9.28.2015

Divorce: What Would a Child Do?


This thoughtful guest post is from Amy Hilton, Regent Law Alumna:

     A YouTube video has circled social media this week showing a six-year-old girl talking to her mom about her parents’ recent divorce. In the video, the girl asks, “Mom, are you ready to be [my dad’s] friend?” She continues, “Just try your best. I don’t want you and my dad to be replaced and meanies again. I want you [and] my dad to be placed as settled and be friends. I’m not trying to be mean. I just want everyone to be friends. And if I can be nice, I think all of us can be nice too.”

     While People magazine has dubbed this child an “emerging life coach,” it is more fitting to consider this video as an illustration of the effects of divorce and family fragmentation on a child. The little girl in this video is asking for stability. Children suffer when their parents aren’t together.

     A recent article by Lynne Marie Kohm, a professor and dean at Regent University School of Law, suggests that the best environment for raising a child is a home in which the parents are married. Yet, the number of children living in mother-only households has increased steadily since about 1970. The resulting father-absence increases a child’s risks of emotional and behavioral problems, drug use, and teenage pregnancy.

     It is important to strengthen and support the family. Some states—like Texas—are doing so. Dean Kohm is helping family law attorneys protect families by considering a solution other than divorce. Resources to support families during and after separation and divorce are available on this site.

1 comment:

  1. This young child has become something of a social media mini-celebrity since this video became viral. It is incredible to see how much simple wisdom and common sense this little girl has and is trying to communicate to her parents. It is also incredibly obvious to see how much pain she is going through because of relationship and family choices outside of her control.

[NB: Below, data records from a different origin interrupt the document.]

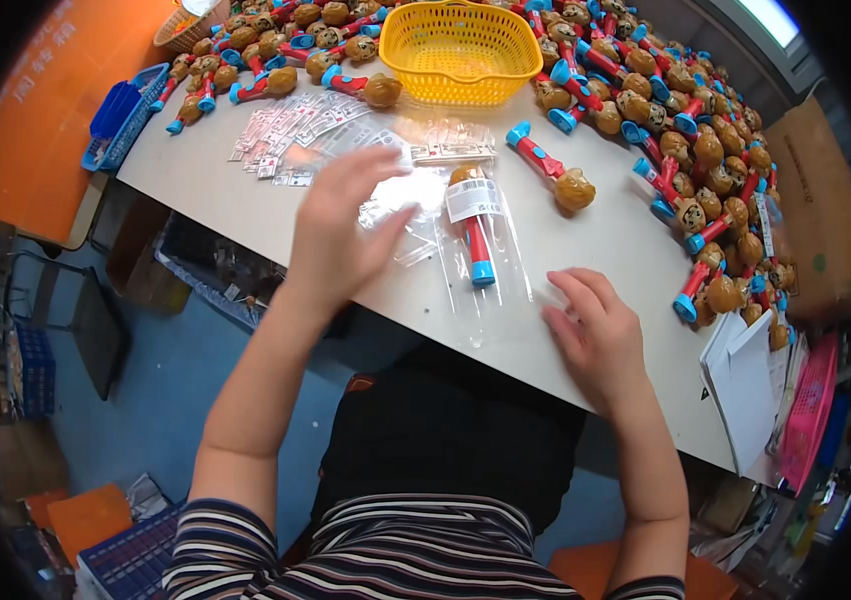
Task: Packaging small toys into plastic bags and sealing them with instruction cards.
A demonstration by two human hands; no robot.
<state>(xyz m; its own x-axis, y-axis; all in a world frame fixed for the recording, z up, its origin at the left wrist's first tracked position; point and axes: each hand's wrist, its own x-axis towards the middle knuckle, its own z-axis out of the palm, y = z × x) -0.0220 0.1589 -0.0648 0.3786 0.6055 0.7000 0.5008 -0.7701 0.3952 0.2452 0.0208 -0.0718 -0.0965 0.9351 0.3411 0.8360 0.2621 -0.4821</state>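
Note:
A toy with a red and blue handle (477,250) lies inside a clear plastic bag (511,255) in front of me. A white printed label (473,200) covers part of its brown round head. My left hand (341,225) hovers left of the bag, fingers apart and holding nothing, slightly blurred. Under and beyond it are flat clear bags (401,200) and a spread of small printed slips (291,135). My right hand (596,335) is beside the bag's lower right, empty, its fingers curved and apart. A loose toy (553,168) of the same kind rests right of the bag.
A yellow perforated basket (461,55) stands at the back. Heaped toys (711,150) cover the back and right of the white table (636,400). A blue basket (126,118) sits at the left edge. White papers (746,390) and a pink basket (811,410) are at right.

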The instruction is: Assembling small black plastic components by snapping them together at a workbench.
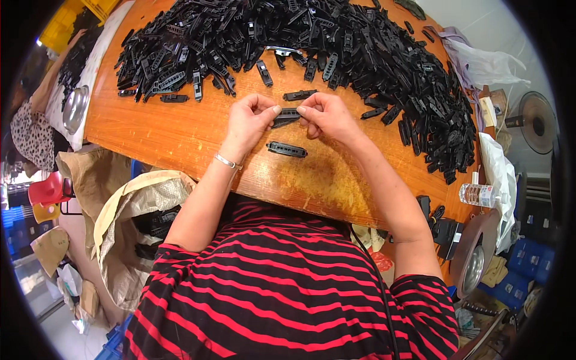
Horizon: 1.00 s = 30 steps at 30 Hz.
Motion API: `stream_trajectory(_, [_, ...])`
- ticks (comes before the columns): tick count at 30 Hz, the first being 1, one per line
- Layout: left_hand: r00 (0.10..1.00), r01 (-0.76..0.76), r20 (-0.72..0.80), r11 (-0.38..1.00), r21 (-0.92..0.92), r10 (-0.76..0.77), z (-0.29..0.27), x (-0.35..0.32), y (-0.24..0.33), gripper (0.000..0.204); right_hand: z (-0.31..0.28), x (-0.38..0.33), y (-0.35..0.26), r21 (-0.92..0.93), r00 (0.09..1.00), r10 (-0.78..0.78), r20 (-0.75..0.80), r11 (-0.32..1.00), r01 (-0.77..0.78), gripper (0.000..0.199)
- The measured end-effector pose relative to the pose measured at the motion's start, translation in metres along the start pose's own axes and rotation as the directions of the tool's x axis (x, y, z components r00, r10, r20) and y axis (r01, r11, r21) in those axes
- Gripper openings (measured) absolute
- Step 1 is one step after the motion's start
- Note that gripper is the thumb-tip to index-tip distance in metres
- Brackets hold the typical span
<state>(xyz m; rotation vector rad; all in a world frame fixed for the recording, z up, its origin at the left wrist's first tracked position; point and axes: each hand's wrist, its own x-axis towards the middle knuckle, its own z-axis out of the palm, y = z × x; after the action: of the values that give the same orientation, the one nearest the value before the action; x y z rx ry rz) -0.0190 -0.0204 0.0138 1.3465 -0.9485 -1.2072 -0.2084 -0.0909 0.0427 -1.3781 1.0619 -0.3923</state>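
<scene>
A slim black plastic piece is held just above the bench, or against it; which of the two cannot be told. Its left end is pinched between thumb and fingers by the left grip, and its right end is pinched likewise by the right grip. Since only the ends are held, the piece could be twisted or flicked loose if the two sides were pressed unevenly, and its thin body might be cracked by too much force. Were it dropped, it could be confused with the similar loose piece nearer the body or the one just beyond. Parts might also be slid down from the large black heap if its edge were knocked. The bench is topped in orange-brown wood, worn pale near its front edge. To the left, an open woven sack and a red chair are seen; to the right, a clear bottle is laid beside white plastic, with blue crates placed lower down.
</scene>
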Motion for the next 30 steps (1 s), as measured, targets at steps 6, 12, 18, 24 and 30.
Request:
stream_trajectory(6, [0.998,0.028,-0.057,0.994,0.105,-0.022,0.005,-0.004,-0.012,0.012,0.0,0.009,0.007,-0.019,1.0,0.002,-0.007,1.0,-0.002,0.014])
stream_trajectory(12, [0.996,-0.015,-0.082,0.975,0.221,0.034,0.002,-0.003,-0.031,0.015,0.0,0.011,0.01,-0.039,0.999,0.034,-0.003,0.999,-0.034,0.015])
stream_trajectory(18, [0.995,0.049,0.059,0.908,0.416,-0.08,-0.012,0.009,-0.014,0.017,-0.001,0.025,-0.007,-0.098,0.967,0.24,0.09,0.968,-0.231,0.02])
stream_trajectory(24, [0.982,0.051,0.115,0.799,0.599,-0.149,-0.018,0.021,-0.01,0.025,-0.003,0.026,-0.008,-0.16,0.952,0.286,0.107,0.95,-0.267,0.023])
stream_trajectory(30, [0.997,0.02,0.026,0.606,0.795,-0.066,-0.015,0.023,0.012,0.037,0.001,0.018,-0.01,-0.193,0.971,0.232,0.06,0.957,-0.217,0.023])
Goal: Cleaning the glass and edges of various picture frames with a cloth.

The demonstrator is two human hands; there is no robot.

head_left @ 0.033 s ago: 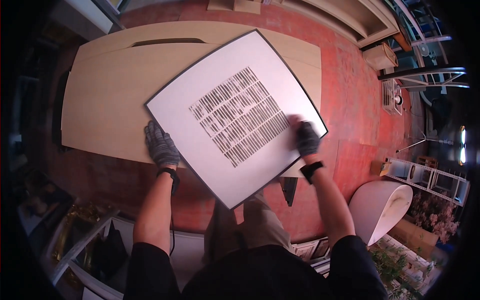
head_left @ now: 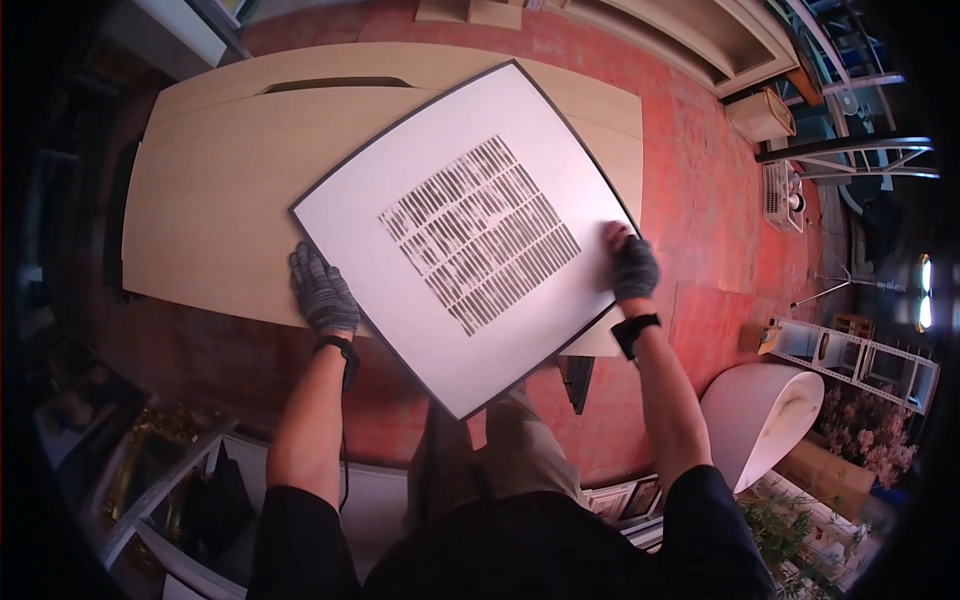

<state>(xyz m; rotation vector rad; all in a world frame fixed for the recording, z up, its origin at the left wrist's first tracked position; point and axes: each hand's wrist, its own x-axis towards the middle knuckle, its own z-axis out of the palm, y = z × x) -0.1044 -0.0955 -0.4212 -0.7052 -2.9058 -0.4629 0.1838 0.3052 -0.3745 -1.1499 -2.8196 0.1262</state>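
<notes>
Noted: white panel (head_left: pixel 465 245), dark-edged, with rows of dark stripes mid-panel; tan table (head_left: pixel 220 200) beneath panel; mottled red floor (head_left: pixel 700 250) beyond.

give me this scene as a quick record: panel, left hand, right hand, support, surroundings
panel: white, dark-edged, block of dark stripes in the middle, turned at an angle
left hand: gloved, flat, at the panel's left edge
right hand: gloved, curled, at the panel's right corner; fingertips blurred
support: tan table, panel's near corner overhanging its edge
surroundings: red floor, white crate and green plant on the right
</notes>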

    While attended Dean Kohm's recent talk entitled "Obergefell: Calling Convictional Christian Scholars," the dean discussed some of the unintended consequences of the recent Supreme Court ruling in Obergefell and that the Court has not redefined marriage but instead continue to expand it. The dean mentioned that the focus of marriage decades ago had started to shift from a single unit with the purpose of both parents giving of themselves for the fulfillment and success of the family unit as a whole to a more individualistic self-centered approach. The shift in thinking is unfortunately not new to humanity but the widespread cultural normality of it has had and will continue to have excessive negative consequences. As entertaining as this little girl is to watch I cannot help but be reminded that she is simply expressing deep confusion and pain because her family and world is being ripped apart by divorce.